*Exercise prompt:*
When you reach the line in the listing below that contains "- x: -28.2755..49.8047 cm", begin returning lines exactly as written, and stop after the line that contains "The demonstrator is". Return no other lines.

*Data segment:*

▼

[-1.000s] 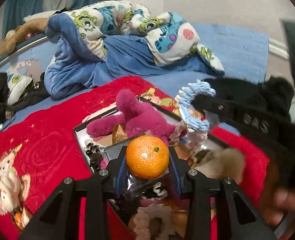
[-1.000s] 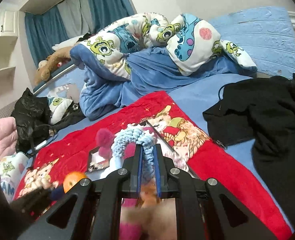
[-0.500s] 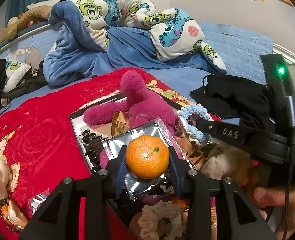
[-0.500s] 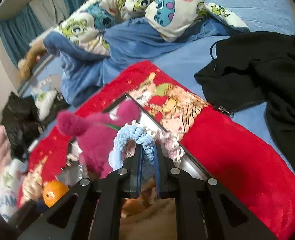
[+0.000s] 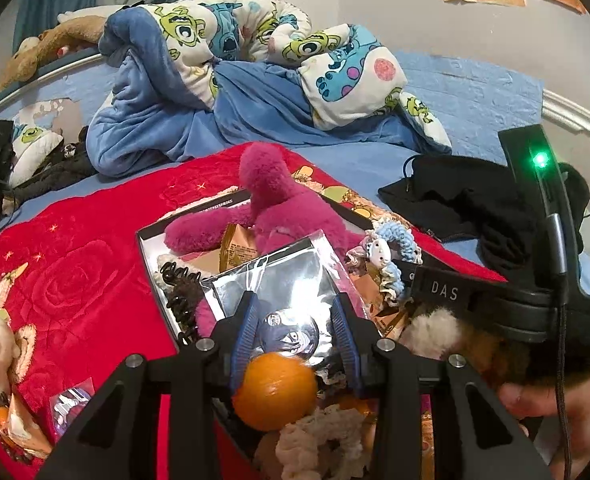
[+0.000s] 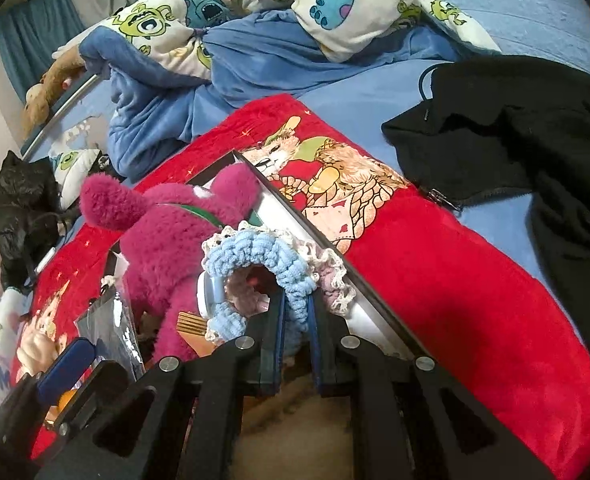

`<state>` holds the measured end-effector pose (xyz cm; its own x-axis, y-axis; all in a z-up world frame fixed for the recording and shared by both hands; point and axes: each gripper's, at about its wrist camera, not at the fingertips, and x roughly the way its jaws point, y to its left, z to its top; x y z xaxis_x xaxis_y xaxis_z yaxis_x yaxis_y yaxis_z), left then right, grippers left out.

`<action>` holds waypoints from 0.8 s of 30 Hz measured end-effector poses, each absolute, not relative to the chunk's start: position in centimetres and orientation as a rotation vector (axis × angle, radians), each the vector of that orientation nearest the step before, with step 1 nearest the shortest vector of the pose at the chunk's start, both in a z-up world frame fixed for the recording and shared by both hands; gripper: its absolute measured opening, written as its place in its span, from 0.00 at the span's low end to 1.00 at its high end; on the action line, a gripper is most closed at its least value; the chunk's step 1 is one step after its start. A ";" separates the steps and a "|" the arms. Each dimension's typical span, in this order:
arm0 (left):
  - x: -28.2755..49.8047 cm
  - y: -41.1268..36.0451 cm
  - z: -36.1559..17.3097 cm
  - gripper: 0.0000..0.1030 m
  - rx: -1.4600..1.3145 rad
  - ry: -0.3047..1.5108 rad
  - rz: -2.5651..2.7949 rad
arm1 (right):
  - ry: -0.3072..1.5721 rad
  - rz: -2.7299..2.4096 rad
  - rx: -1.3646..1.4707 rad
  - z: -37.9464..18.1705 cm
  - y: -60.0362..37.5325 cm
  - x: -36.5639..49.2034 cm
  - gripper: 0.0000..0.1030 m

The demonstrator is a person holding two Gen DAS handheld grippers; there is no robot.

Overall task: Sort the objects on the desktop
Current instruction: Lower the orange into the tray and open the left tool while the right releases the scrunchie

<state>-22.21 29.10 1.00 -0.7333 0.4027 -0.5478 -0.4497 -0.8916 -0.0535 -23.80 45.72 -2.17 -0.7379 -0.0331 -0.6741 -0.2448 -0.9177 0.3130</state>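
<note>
A black-rimmed tray (image 5: 146, 257) on the red blanket holds a magenta plush toy (image 5: 279, 208), a silver foil bag (image 5: 283, 280), black hair coils (image 5: 179, 300) and cream scrunchies (image 5: 315, 436). My left gripper (image 5: 293, 320) is open above the tray. An orange (image 5: 275, 392) lies blurred just below its fingers, apart from the pads. My right gripper (image 6: 295, 312) is shut on a light blue crocheted scrunchie (image 6: 263, 256) over the tray's right rim (image 6: 295, 208). The scrunchie also shows in the left wrist view (image 5: 395, 240), as does the right gripper (image 5: 409, 278).
The red blanket (image 6: 435, 272) lies on a blue bed. A black garment (image 6: 515, 128) lies to the right. A rumpled cartoon-print duvet (image 5: 255, 48) fills the back. Small packets (image 5: 71, 404) lie on the blanket at the left. A tan furry item (image 5: 435, 328) sits under the right gripper.
My left gripper has opened and the orange has dropped out of its fingers toward the tray. My right gripper has lowered with the blue scrunchie toward the tray's right rim.
</note>
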 end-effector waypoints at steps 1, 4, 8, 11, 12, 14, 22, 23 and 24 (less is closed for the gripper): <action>-22.2 29.0 1.1 0.38 -0.779 0.102 2.560 | 0.584 2.762 -1.083 -2.1 45.7 -23.8 0.12; -22.4 28.6 1.2 0.38 -0.790 0.065 2.556 | 0.582 2.772 -1.076 -1.7 45.6 -23.7 0.13; -22.6 28.0 1.7 0.67 -0.806 0.020 2.542 | 0.534 2.790 -1.075 -1.2 45.1 -23.8 0.15; -22.6 27.6 2.2 0.86 -0.795 0.005 2.549 | 0.502 2.799 -1.048 -0.6 44.8 -23.5 0.29; -22.5 27.4 2.4 0.88 -0.788 0.011 2.559 | 0.493 2.800 -1.035 -0.3 44.8 -23.4 0.32; -22.5 27.3 2.7 0.90 -0.802 0.040 2.567 | 0.490 2.809 -1.014 0.2 44.9 -23.1 0.47; -22.3 26.9 3.4 1.00 -0.774 0.119 2.604 | 0.499 2.833 -0.942 1.5 45.4 -22.3 0.98; -22.3 26.9 3.5 1.00 -0.770 0.118 2.608 | 0.491 2.833 -0.927 1.7 45.4 -22.1 1.00; -22.2 26.9 3.6 1.00 -0.761 0.116 2.618 | 0.485 2.833 -0.912 1.9 45.4 -22.0 1.00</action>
<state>-22.19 26.89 3.62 -0.7671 0.3615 -0.5300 -0.4071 -0.9128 -0.0334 -22.01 45.39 1.87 -0.8099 0.0217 -0.5862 -0.2156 -0.9404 0.2630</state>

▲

*Solution below:*
  - x: -28.2755..49.8047 cm
  - y: -41.1268..36.0451 cm
  - z: -36.1559..17.3097 cm
  - gripper: 0.0000..0.1030 m
  - rx: -1.4600..1.3145 rad
  - ry: -0.3047..1.5108 rad
  - rz: -2.5651..2.7949 rad
arm1 (right):
  - ry: -0.3072..1.5721 rad
  - rz: -2.7299..2.4096 rad
  - rx: -1.3646..1.4707 rad
  - z: -37.9464..18.1705 cm
  - y: -60.0362..37.5325 cm
  - x: -36.5639..49.2034 cm
  - gripper: 0.0000..0.1030 m

The demonstrator is a person holding two Gen DAS handheld grippers; there is no robot.

This answer has been written out in full.